▶ Records from a dataset:
• • • • •
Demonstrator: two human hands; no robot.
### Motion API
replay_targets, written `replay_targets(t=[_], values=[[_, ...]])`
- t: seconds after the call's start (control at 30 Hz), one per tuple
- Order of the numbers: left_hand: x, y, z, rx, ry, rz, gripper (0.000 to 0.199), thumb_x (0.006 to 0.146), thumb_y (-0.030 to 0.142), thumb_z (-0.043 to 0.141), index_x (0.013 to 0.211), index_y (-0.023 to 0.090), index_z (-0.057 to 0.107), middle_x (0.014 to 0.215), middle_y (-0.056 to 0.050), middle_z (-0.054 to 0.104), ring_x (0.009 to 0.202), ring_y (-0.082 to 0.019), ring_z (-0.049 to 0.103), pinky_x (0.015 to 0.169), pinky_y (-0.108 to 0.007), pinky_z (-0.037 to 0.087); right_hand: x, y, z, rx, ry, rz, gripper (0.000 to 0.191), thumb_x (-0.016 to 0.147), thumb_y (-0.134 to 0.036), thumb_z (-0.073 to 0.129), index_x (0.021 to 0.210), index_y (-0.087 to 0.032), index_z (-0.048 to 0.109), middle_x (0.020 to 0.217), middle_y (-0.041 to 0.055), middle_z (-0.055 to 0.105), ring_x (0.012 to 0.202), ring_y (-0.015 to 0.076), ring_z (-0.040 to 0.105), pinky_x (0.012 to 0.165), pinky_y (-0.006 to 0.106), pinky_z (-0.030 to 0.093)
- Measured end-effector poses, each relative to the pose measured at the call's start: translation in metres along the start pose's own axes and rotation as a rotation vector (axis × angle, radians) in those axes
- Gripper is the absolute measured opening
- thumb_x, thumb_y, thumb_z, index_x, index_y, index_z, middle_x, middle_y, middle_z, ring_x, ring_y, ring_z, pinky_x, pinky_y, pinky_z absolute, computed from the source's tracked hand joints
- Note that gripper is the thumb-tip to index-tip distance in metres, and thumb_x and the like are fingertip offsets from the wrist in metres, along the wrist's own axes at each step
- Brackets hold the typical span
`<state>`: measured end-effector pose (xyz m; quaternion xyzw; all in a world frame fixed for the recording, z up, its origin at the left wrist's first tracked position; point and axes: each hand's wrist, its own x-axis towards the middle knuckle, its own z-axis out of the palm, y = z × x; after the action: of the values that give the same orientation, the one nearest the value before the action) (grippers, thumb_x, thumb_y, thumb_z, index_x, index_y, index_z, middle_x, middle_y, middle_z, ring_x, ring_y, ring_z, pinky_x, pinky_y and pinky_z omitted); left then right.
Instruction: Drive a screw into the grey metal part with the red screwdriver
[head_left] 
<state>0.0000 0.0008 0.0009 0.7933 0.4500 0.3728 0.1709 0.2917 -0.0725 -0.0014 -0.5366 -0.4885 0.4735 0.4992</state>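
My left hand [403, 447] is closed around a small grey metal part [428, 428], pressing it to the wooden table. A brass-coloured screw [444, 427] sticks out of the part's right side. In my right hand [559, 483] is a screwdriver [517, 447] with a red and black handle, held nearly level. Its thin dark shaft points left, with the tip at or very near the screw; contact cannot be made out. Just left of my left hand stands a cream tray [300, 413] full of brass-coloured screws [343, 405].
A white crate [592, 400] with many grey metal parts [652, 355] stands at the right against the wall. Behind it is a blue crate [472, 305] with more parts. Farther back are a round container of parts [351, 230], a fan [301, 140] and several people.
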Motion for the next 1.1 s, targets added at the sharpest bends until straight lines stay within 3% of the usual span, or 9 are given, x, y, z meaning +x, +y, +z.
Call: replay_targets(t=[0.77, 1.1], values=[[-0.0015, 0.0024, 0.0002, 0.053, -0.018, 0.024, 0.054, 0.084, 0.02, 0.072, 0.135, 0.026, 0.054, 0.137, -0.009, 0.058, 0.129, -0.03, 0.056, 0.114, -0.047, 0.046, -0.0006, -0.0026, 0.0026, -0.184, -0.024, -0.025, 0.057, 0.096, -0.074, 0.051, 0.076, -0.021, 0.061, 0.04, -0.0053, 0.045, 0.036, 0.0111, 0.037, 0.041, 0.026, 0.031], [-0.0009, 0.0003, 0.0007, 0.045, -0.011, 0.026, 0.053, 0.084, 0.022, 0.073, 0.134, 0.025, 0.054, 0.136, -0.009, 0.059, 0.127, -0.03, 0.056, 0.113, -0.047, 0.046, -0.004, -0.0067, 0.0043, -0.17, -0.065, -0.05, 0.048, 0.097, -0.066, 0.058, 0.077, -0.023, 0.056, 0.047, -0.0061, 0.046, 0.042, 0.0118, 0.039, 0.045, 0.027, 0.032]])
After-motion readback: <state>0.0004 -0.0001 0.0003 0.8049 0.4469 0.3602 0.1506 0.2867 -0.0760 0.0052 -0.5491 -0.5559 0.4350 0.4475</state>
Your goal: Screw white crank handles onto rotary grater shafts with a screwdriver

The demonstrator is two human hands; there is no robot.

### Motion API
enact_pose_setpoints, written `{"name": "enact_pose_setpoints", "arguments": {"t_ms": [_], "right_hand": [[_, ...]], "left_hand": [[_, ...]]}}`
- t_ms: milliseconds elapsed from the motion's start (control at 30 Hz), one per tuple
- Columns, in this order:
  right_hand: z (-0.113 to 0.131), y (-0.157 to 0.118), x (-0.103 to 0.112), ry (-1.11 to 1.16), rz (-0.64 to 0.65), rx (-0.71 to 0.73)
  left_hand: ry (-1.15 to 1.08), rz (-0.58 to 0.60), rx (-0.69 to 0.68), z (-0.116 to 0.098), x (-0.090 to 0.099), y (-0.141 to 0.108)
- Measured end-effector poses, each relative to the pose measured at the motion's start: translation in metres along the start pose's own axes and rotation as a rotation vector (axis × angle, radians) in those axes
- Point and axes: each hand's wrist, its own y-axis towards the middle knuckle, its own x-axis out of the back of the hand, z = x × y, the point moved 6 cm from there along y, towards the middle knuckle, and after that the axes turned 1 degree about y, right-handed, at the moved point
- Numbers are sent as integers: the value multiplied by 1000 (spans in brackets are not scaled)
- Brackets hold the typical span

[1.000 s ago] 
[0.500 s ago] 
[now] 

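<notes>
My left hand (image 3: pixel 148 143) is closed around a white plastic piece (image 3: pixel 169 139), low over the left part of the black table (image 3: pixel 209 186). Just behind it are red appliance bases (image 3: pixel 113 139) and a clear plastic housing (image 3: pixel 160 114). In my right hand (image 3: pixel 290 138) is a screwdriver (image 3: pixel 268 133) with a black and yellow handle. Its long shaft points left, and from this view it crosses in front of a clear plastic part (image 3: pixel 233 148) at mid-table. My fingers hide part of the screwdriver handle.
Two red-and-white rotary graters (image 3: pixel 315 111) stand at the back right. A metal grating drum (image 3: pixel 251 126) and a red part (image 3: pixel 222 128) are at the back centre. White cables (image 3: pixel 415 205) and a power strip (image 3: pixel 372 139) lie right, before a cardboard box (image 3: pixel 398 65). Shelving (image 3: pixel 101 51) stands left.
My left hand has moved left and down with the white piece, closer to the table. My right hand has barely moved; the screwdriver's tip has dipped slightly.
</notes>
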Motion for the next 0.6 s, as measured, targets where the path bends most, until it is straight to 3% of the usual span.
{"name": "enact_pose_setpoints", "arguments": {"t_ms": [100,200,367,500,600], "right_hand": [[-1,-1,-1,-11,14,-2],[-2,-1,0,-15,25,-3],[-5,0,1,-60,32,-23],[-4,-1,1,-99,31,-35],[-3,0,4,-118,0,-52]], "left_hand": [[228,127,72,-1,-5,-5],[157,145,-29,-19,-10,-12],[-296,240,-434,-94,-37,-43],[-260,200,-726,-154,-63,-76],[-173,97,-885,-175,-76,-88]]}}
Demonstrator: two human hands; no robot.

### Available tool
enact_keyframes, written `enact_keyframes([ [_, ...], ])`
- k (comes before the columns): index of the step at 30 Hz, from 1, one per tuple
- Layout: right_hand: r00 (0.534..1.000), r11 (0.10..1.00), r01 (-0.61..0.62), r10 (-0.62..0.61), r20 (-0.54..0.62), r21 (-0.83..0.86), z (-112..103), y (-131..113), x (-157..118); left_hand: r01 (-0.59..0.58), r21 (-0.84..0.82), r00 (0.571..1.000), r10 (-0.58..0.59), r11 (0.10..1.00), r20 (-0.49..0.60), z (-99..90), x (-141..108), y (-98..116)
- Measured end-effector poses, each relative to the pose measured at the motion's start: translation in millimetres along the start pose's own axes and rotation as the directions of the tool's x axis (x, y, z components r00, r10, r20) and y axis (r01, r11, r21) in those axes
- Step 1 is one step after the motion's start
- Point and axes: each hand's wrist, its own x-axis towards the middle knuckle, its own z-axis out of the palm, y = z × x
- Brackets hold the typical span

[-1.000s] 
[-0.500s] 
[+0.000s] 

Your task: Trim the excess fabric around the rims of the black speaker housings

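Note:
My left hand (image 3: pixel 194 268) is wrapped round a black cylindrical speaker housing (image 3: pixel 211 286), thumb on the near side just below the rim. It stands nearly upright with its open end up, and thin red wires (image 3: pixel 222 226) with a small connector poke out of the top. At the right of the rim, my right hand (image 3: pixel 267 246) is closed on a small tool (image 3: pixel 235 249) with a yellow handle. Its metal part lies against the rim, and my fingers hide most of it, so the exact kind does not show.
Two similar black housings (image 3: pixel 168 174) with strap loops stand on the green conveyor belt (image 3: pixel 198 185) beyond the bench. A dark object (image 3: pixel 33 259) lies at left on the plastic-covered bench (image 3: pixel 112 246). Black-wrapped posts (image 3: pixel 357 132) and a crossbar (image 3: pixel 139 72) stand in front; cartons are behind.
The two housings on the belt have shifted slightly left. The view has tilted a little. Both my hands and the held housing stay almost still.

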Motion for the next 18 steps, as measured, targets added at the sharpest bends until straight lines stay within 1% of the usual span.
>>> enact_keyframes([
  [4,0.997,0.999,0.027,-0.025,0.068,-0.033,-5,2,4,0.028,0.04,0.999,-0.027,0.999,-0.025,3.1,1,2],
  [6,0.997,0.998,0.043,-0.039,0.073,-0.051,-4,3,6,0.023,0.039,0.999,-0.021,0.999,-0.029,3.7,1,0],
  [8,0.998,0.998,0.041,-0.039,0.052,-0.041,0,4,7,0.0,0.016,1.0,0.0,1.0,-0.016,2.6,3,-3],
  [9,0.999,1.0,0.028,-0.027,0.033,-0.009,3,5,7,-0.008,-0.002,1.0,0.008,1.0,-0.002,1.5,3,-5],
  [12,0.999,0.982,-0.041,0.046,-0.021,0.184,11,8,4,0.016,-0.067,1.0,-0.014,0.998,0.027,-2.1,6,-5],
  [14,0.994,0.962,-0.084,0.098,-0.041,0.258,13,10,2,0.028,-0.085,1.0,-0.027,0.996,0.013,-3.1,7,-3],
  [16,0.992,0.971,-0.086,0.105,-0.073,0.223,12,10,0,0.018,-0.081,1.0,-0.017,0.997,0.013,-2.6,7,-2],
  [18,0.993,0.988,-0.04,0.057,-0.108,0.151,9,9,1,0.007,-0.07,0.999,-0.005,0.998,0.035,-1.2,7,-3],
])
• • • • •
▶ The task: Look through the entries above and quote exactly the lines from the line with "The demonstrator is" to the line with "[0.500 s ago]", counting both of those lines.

▶ Solution to this exercise:
The demonstrator is two human hands; there is no robot.

### Motion API
enact_pose_setpoints, written `{"name": "enact_pose_setpoints", "arguments": {"t_ms": [_], "right_hand": [[_, ...]], "left_hand": [[_, ...]]}}`
- t_ms: milliseconds elapsed from the motion's start (control at 30 Hz), one per tuple
- Columns, in this order:
  right_hand: z (-0.113 to 0.131), y (-0.157 to 0.118), x (-0.103 to 0.112), ry (-1.11 to 1.16), rz (-0.64 to 0.65), rx (-0.71 to 0.73)
  left_hand: ry (-1.15 to 1.08), rz (-0.58 to 0.60), rx (-0.69 to 0.68), z (-0.116 to 0.098), x (-0.090 to 0.099), y (-0.141 to 0.108)
- Measured end-effector poses, each relative to the pose measured at the motion's start: translation in metres along the start pose's own axes and rotation as a rotation vector (axis × angle, radians) in those axes
- Point and axes: each hand's wrist, its own y-axis towards the middle knuckle, its own x-axis out of the back of the hand, z = x × y, the point moved 6 cm from there along y, towards the middle knuckle, and after that the axes turned 1 degree about y, right-handed, at the moved point
- Numbers are sent as integers: the value multiplied by 1000 (spans in brackets are not scaled)
- Brackets hold the typical span

[1.000 s ago] 
[0.500 s ago] 

This exercise requires nothing further.